*** Opening Supplied material ***
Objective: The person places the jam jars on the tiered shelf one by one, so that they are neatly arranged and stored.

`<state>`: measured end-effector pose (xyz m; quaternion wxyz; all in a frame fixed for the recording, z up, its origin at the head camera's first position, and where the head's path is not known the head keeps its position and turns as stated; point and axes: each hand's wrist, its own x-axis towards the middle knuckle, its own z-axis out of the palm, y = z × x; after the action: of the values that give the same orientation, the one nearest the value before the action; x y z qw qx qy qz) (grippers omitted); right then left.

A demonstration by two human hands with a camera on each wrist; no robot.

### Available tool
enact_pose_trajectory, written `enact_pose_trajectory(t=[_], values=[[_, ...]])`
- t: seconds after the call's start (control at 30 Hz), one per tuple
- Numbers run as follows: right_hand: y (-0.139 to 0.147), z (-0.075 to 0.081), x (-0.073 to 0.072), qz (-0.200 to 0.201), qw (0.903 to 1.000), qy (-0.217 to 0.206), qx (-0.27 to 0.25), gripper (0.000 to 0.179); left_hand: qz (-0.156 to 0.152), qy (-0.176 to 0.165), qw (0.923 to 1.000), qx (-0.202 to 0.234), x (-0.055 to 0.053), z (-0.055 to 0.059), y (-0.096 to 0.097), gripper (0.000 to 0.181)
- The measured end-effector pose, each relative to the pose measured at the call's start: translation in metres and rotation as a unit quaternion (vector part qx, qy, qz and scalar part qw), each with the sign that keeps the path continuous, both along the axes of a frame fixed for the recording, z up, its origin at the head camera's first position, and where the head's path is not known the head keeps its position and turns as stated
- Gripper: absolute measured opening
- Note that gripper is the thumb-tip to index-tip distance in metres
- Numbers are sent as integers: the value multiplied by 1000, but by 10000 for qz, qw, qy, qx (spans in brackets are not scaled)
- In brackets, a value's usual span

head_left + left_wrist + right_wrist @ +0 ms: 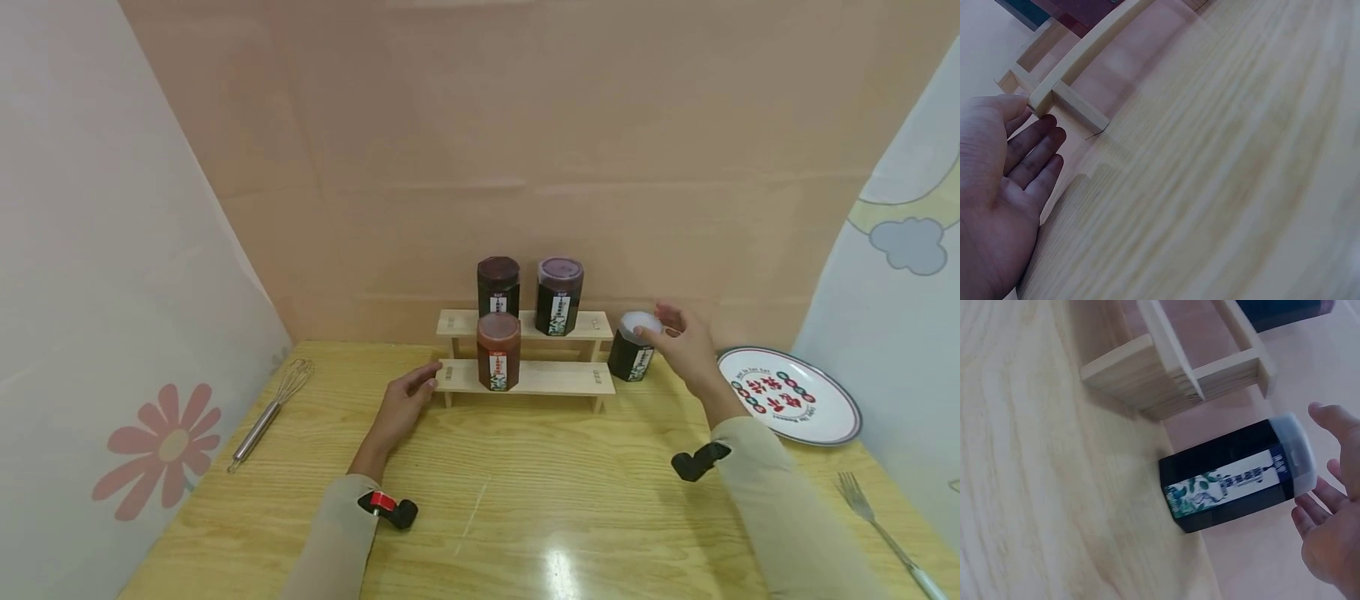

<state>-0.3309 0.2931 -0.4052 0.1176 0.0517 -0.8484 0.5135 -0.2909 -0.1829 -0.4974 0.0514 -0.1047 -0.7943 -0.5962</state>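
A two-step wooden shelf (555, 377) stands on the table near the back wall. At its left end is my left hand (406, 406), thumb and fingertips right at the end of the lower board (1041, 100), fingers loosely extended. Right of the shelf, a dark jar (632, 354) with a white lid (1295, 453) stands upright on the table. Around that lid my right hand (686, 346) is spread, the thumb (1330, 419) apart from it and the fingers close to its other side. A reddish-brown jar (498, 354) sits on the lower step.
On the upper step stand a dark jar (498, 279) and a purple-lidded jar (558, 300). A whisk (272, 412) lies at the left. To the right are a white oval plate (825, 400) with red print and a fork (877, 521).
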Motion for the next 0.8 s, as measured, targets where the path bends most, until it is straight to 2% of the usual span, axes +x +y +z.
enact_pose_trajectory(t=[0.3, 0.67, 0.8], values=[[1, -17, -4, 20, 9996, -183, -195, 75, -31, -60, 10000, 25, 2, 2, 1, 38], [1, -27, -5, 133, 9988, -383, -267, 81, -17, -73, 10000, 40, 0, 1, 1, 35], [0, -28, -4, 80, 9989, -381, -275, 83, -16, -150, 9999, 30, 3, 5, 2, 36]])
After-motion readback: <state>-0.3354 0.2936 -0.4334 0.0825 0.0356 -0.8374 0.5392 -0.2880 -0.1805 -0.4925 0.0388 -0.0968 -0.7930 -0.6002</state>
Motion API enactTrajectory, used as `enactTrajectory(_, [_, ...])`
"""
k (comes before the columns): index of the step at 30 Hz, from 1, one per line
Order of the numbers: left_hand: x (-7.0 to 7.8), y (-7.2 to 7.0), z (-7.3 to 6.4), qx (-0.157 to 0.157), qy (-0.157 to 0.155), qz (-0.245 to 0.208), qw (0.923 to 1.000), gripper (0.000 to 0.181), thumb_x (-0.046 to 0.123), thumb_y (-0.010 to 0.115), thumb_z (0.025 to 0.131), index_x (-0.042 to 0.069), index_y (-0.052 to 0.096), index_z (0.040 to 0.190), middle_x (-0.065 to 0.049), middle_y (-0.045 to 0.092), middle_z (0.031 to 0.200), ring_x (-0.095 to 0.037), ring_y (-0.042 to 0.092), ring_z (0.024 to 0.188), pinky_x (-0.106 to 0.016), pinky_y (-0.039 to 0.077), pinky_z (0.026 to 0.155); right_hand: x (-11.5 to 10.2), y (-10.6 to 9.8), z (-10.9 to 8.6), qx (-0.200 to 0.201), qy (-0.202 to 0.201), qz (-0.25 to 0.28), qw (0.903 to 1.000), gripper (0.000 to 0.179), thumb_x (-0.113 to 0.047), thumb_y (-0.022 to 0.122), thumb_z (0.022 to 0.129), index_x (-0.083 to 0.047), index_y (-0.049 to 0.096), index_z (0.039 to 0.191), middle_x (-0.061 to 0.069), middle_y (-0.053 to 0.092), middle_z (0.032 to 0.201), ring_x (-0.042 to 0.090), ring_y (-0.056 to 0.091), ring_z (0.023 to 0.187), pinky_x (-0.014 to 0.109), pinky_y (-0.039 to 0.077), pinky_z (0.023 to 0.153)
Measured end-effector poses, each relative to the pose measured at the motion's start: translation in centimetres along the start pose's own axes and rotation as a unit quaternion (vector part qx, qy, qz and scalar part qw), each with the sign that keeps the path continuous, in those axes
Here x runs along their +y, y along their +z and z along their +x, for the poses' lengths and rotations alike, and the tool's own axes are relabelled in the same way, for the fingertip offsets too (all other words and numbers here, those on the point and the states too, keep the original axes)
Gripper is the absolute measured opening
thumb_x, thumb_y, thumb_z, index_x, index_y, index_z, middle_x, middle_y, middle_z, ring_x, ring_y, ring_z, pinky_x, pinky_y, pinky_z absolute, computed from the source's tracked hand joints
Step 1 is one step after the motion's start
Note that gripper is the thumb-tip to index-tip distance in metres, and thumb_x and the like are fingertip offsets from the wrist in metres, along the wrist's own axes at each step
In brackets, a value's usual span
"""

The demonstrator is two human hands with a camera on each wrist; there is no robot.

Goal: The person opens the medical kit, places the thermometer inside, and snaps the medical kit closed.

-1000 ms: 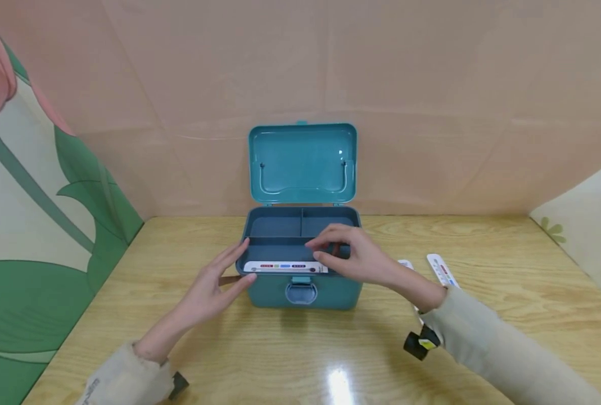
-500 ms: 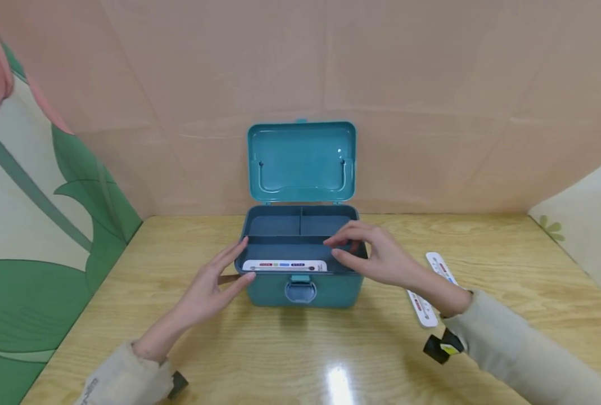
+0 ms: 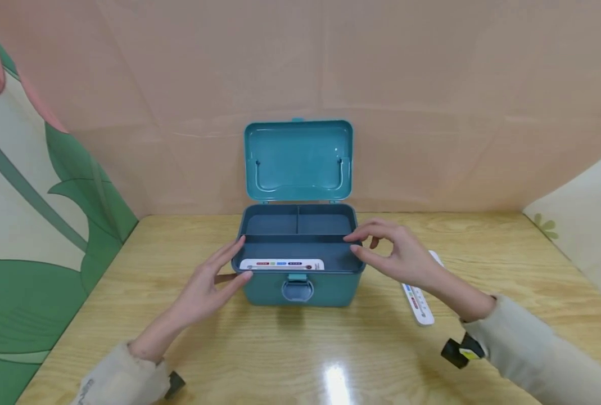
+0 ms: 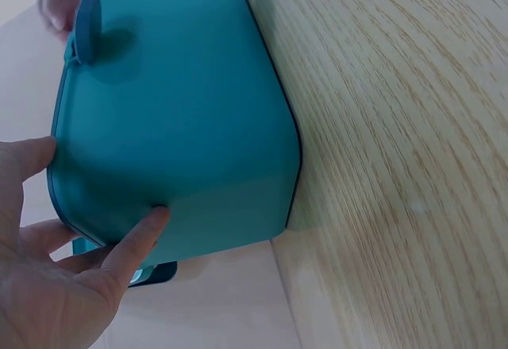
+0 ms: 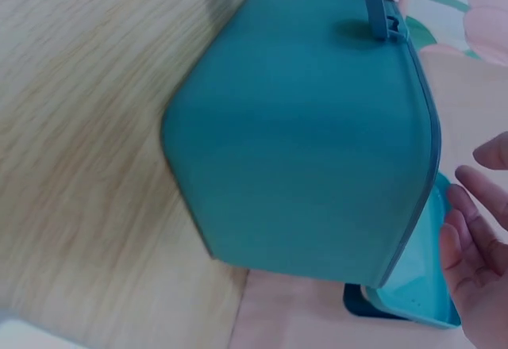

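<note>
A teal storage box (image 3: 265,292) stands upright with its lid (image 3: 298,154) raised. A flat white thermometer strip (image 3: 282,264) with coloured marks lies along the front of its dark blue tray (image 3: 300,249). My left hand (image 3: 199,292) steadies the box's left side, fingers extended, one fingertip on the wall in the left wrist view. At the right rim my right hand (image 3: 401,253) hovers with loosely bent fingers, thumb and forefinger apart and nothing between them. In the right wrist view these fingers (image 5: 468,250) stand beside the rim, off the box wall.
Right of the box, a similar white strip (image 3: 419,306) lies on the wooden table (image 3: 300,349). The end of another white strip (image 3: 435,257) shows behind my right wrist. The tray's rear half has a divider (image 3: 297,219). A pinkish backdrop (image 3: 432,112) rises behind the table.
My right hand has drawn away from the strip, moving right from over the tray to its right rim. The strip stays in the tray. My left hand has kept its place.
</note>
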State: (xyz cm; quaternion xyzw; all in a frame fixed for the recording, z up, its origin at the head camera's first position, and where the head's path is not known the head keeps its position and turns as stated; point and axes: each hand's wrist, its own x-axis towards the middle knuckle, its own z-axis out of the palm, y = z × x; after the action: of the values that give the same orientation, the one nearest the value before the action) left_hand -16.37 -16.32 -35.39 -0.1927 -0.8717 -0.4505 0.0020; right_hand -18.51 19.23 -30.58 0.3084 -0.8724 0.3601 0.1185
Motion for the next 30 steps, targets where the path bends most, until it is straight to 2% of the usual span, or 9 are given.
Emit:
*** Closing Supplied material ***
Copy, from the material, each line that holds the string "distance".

- Note that gripper is the thumb-tip to index-tip distance in metres
Note that gripper is the thumb-tip to index-tip distance in metres, and thumb_x and the like are fingertip offsets from the wrist in metres, along the wrist's own axes at each step

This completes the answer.